Workspace layout (monorepo-ish)

text
.
├─ crates/
│  ├─ stat-core       # Pure Rust: stats, distributions, LA, regression
│  └─ stat-wasm       # wasm-bindgen exports, tiny glue only
├─ js/
│  ├─ package/        # TypeScript wrapper, ESM build, NPM package
│  └─ bench/          # perf tests vs jstat and friends
└─ tools/             # scripts, wasm-pack config, etc.

Rust Crate Selection

Core Math & Statistics

  • Distributions & special functions:

    • statrs – robust, well‑tested distributions (normal, gamma, beta, t, etc.) plus gamma/beta/erf special functions.
    • This basically covers the whole jStat "Distributions" section (pdf, cdf, inv, mean, var, sample, etc.) with minimal effort.
  • Random numbers:

    • rand + rand_distr – RNG core and some extra distributions; plays nicely with statrs.
  • Vector & matrix operations:

    • nalgebra – general-purpose LA crate with dynamic matrices and decompositions (LU/QR/SVD). It explicitly supports wasm targets and even has a section on wasm & embedded.
    • If you later decide you want really hardcore numerical LA for big matrices, you can swap or supplement with faer (high-performance LA, though heavier).
  • SIMD:

    • wide – portable SIMD abstraction that works on x86, aarch64, and wasm32, using explicit intrinsics under the hood where available.
    • This lets you write vectorised loops once and have them compile to wasm SIMD or scalar as appropriate.
  • Helpers:

    • num-traits – numeric traits, conversions, etc.
    • approx – for tolerant float comparisons in tests.

Wasm & JS Bridge

  • Interop:

    • wasm-bindgen for Rust ↔ JS bindings. Standard, well-documented, future‑proof for web/Node integration.
    • serde + serde_wasm_bindgen for structured configs when needed (e.g. regression options).

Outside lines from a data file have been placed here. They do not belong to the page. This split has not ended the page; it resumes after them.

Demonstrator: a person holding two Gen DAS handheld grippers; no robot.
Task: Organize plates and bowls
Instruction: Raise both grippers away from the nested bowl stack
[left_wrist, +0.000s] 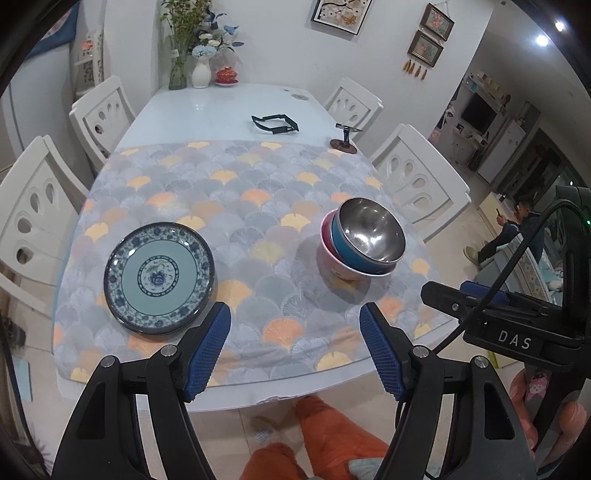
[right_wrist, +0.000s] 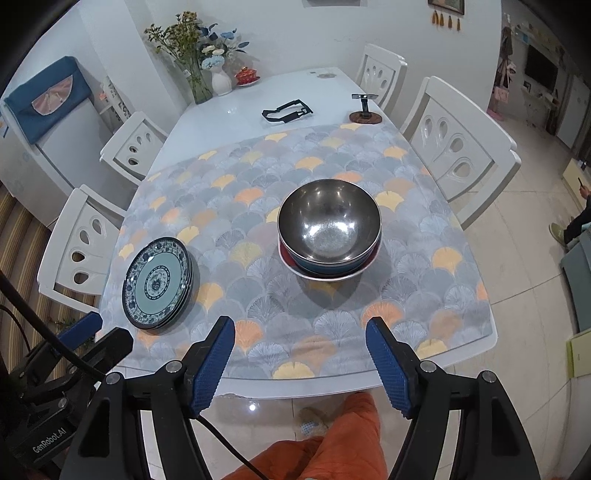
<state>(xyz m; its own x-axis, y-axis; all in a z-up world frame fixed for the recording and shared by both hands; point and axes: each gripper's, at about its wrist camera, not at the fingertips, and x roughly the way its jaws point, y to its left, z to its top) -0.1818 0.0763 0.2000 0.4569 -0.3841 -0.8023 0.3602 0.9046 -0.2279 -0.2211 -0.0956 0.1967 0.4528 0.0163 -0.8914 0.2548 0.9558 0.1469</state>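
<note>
A stack of blue-patterned plates (left_wrist: 159, 277) lies on the left of the patterned tablecloth (left_wrist: 240, 206); it also shows in the right wrist view (right_wrist: 158, 283). A nested stack of bowls (left_wrist: 364, 240), steel-lined blue bowl on top of a pink-and-white one, stands on the right, and shows in the right wrist view (right_wrist: 328, 229). My left gripper (left_wrist: 295, 325) is open and empty, above the near table edge between plates and bowls. My right gripper (right_wrist: 300, 338) is open and empty, short of the bowls.
White chairs (left_wrist: 417, 177) line both sides of the white table (left_wrist: 229, 107). At the far end stand flower vases (left_wrist: 201, 74), a red lidded cup (left_wrist: 226, 76), a black strap (left_wrist: 275, 123) and a small stand (left_wrist: 345, 140). A person sits at right (left_wrist: 513, 229).
</note>
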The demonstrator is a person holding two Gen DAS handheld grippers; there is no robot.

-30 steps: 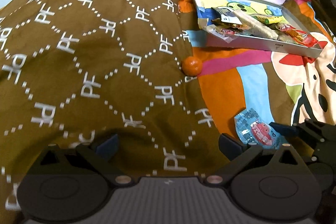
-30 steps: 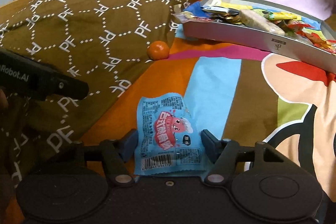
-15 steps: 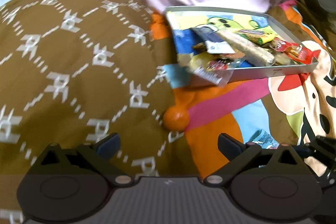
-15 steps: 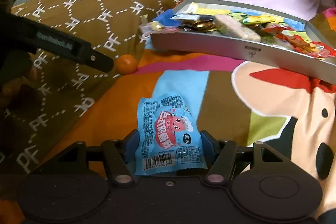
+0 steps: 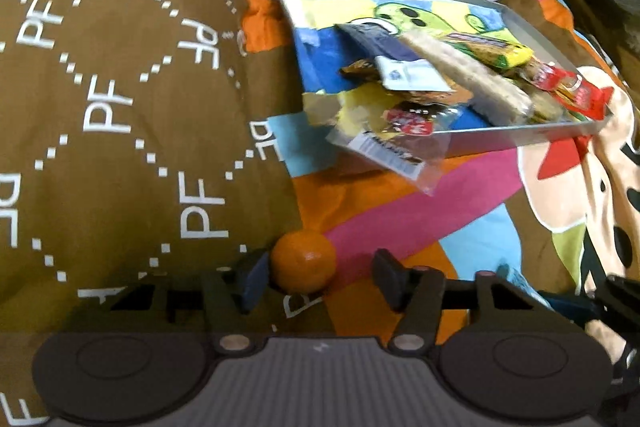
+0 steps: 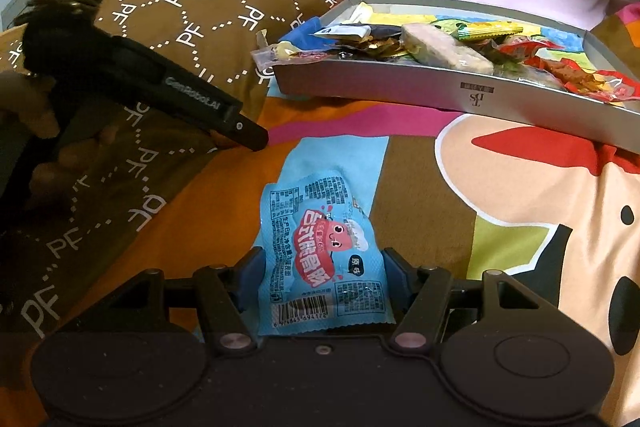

Keeps JS⇄Rust serialization efficient without JSON.
  • Build tooling:

    • wasm-pack to produce NPM‑ready packages and manage wasm-bindgen glue.
  • Allocator:

    • Stick with default allocator (dlmalloc) for wasm32-unknown-unknown; that's what Rust uses by default and it's considered solid and tuned for Wasm.
    • Avoid wee_alloc (now considered unmaintained and flagged by RustSec).

SIMD Strategy (Rust + Wasm)

Enabling SIMD in Rust for wasm

  • Target: wasm32-unknown-unknown.

  • Enable SIMD at compile time:

    toml
    # .cargo/config.toml
    [target.wasm32-unknown-unknown]
    rustflags = ["-C", "target-feature=+simd128"]

    or via RUSTFLAGS="-C target-feature=+simd128" in the build pipeline.

  • For hand‑rolled intrinsics, you can optionally use core::arch::wasm32 with #[target_feature(enable = "simd128")] on the hottest functions, but wide lets you mostly avoid this.

Runtime Detection / Dual Builds

Problem: a SIMD‑enabled Wasm module won't load on engines without Wasm SIMD.

Solution plan:

  1. Build two .wasm artifacts:

    • stat_core_bg.wasm – baseline, no +simd128.
    • stat_core_simd_bg.wasm – compiled with +simd128 and using wide.
  2. Use wasm-feature-detect in the JS wrapper:

    ts
    import { simd } from 'wasm-feature-detect';
    
    export async function loadStat() {
      const supportsSimd = await simd();
      return supportsSimd
        ? import('./pkg-simd/stat_core.js')
        : import('./pkg/stat_core.js');
    }

    This pattern (two modules + feature detection) is exactly what recent Wasm SIMD guides recommend.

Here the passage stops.